Problem requirements :: Without including any images, set down the records below exactly.

Saved entries
▼▼▼
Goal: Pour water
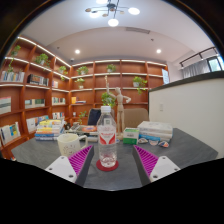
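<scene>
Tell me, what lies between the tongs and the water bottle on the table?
Nothing. In the gripper view the open tongs point at the water bottle, which stands just ahead of them, and only bare grey table shows in that stretch.

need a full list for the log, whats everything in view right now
water bottle: one, clear with red cap and label, upright on the table just ahead of the fingers
table: one, grey, under everything
cup: one, pale, left of the bottle
stacked boxes: a few, white and teal, right of the bottle
books: a pile, mixed colours, far left on the table
plant: one, green, behind the bottle
shelves: wooden, lit, along the walls beyond
gripper: one, magenta pads, open, holding nothing
</scene>
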Demonstrator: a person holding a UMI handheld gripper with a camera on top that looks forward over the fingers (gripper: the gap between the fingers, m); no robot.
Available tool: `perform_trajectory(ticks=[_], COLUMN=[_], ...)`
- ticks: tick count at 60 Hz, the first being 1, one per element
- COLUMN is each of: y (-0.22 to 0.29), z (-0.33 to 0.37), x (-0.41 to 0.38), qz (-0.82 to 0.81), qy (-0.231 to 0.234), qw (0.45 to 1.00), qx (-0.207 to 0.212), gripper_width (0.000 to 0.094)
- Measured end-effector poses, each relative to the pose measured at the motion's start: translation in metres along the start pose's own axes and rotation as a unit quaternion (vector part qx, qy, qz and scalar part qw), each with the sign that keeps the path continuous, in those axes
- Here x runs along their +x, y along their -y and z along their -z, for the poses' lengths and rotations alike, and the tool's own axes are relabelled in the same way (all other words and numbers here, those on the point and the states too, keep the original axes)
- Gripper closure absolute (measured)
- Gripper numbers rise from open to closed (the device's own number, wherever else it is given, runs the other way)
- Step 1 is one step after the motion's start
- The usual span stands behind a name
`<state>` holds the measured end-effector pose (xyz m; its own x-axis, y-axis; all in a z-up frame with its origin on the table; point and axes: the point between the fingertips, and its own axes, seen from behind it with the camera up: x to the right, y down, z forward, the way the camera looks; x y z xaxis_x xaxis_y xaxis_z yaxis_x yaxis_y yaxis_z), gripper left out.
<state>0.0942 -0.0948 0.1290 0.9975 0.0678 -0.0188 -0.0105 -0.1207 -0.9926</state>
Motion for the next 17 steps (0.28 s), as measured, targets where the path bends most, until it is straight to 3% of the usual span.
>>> perform_trajectory(ticks=[17], y=[0.008], z=[0.02], x=[0.018], qz=[-0.005], qy=[-0.035], qw=[0.999], qx=[0.005], gripper_width=[0.0123])
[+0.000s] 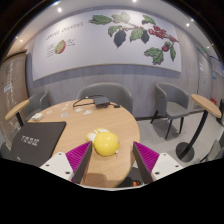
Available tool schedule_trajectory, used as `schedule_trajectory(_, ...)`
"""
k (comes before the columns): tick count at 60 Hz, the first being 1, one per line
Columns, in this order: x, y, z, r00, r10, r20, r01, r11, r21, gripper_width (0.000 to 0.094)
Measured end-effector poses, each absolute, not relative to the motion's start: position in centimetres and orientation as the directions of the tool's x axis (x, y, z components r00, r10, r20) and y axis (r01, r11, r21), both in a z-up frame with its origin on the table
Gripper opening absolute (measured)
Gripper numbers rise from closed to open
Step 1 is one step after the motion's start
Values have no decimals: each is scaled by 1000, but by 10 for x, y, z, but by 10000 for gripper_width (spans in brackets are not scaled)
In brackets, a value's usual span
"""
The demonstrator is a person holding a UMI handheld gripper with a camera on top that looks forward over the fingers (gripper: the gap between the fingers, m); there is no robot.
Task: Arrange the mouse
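A yellow rounded mouse (106,143) lies on the round wooden table (120,122), with a small white piece (95,133) just beside it. My gripper (112,151) is open and empty. The mouse rests on the table just ahead of the fingertips, nearer the left finger (80,155) than the right finger (146,155), with a gap at either side. A black mat with white lettering (35,140) lies on the table to the left of the fingers.
A dark object with a cable (95,100) lies at the table's far edge. Grey chairs (172,105) stand around the table, one at the right and one behind (105,92). A wall with a leaf-and-berry mural (135,35) is beyond.
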State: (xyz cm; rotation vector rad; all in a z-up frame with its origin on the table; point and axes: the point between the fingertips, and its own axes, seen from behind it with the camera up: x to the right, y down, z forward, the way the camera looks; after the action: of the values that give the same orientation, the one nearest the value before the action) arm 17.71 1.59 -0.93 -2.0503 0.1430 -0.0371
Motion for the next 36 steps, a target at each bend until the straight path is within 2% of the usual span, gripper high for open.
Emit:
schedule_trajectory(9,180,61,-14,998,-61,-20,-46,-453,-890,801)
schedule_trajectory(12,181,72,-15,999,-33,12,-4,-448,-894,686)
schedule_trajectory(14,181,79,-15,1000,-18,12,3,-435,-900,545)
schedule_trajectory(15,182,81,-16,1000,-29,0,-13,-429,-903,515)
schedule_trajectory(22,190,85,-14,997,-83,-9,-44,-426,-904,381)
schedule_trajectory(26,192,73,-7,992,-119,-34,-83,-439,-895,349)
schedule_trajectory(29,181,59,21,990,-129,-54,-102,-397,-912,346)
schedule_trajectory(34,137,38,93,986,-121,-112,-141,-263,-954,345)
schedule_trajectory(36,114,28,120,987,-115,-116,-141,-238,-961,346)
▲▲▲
Solution to the problem ::
Goal: Pour water
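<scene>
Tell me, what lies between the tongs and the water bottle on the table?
Nothing. In the gripper view the open tongs point at the water bottle, which stands just ahead of them, and only bare grey table shows in that stretch.

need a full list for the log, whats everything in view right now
water bottle: one, clear with red cap and label, upright on the table just ahead of the fingers
table: one, grey, under everything
cup: one, pale, left of the bottle
stacked boxes: a few, white and teal, right of the bottle
books: a pile, mixed colours, far left on the table
plant: one, green, behind the bottle
shelves: wooden, lit, along the walls beyond
gripper: one, magenta pads, open, holding nothing
</scene>
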Demonstrator: a person holding a UMI handheld gripper with a camera on top that looks forward over the fingers (gripper: the gap between the fingers, m); no robot.
Available tool: `perform_trajectory(ticks=[_], COLUMN=[_], ...)`
- ticks: tick count at 60 Hz, the first being 1, one per element
- COLUMN is each of: y (-0.22 to 0.29), z (-0.33 to 0.37), x (-0.41 to 0.38), qz (-0.82 to 0.81), qy (-0.231 to 0.234), qw (0.45 to 1.00), qx (-0.207 to 0.212), gripper_width (0.000 to 0.094)
- Measured end-effector poses, each relative to the pose measured at the motion's start: translation in metres along the start pose's own axes and rotation as a unit quaternion (vector part qx, qy, qz and scalar part qw), each with the sign that keeps the path continuous, in those axes
- Here x runs along their +x, y along their -y and z along their -z, for the poses' lengths and rotations alike, and the tool's own axes are relabelled in the same way (all other words and numbers here, those on the point and the states too, keep the original axes)
- Gripper closure absolute (measured)
- Gripper numbers rise from open to closed (the device's own number, wherever else it is given, runs the other way)
- Step 1 is one step after the motion's start
- The usual span stands behind a name
`<state>` holds the measured end-effector pose (xyz m; its own x-axis, y-axis; all in a z-up frame with its origin on the table; point and axes: the point between the fingertips, and its own axes, seen from behind it with the camera up: x to the right, y down, z forward, the way the camera looks; x y z xaxis_x xaxis_y xaxis_z yaxis_x yaxis_y yaxis_z), gripper left out.
<state>0.0942 -0.0948 0.1290 0.9975 0.0678 -0.0188 -0.0105 -0.1207 -0.9926</state>
Motion for the next 17 steps (0.28 s), as measured, targets where the path bends most, until it is straight to 3% of the usual span.
>>> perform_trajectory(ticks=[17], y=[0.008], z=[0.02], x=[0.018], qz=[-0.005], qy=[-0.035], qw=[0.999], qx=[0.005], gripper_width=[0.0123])
[+0.000s] 
Available tool schedule_trajectory, used as `schedule_trajectory(_, ...)`
"""
k (comes before the columns): tick count at 60 Hz, the first being 1, one per line
Columns, in this order: x, y, z, r00, r10, r20, r01, r11, r21, gripper_width (0.000 to 0.094)
Measured end-effector poses, each absolute, not relative to the motion's start: position in centimetres and orientation as the directions of the tool's x axis (x, y, z components r00, r10, r20) and y axis (r01, r11, r21), both in a z-up frame with its origin on the table
Gripper opening absolute (measured)
Gripper numbers rise from closed to open
Step 1 is one step after the motion's start
Values have no decimals: each is scaled by 1000, but by 10 for x, y, z, but by 10000 for gripper_width (spans in brackets are not scaled)
In brackets, a value's usual span
"""
The demonstrator is a person holding a UMI handheld gripper with a camera on top that looks forward over the fingers (gripper: the gap between the fingers, m); there is no robot.
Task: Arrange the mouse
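A yellow rounded mouse (106,143) lies on the round wooden table (120,122), with a small white piece (95,133) just beside it. My gripper (112,151) is open and empty. The mouse rests on the table just ahead of the fingertips, nearer the left finger (80,155) than the right finger (146,155), with a gap at either side. A black mat with white lettering (35,140) lies on the table to the left of the fingers.
A dark object with a cable (95,100) lies at the table's far edge. Grey chairs (172,105) stand around the table, one at the right and one behind (105,92). A wall with a leaf-and-berry mural (135,35) is beyond.
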State: (xyz cm; rotation vector rad; all in a z-up frame with its origin on the table; point and axes: the point between the fingertips, and its own axes, seen from behind it with the camera up: x to the right, y down, z forward, the way the camera looks; after the action: of the values that give the same orientation, the one nearest the value before the action) arm 17.71 1.59 -0.93 -2.0503 0.1430 -0.0371
Motion for the next 36 steps, a target at each bend until the straight path is within 2% of the usual span, gripper high for open.
Emit:
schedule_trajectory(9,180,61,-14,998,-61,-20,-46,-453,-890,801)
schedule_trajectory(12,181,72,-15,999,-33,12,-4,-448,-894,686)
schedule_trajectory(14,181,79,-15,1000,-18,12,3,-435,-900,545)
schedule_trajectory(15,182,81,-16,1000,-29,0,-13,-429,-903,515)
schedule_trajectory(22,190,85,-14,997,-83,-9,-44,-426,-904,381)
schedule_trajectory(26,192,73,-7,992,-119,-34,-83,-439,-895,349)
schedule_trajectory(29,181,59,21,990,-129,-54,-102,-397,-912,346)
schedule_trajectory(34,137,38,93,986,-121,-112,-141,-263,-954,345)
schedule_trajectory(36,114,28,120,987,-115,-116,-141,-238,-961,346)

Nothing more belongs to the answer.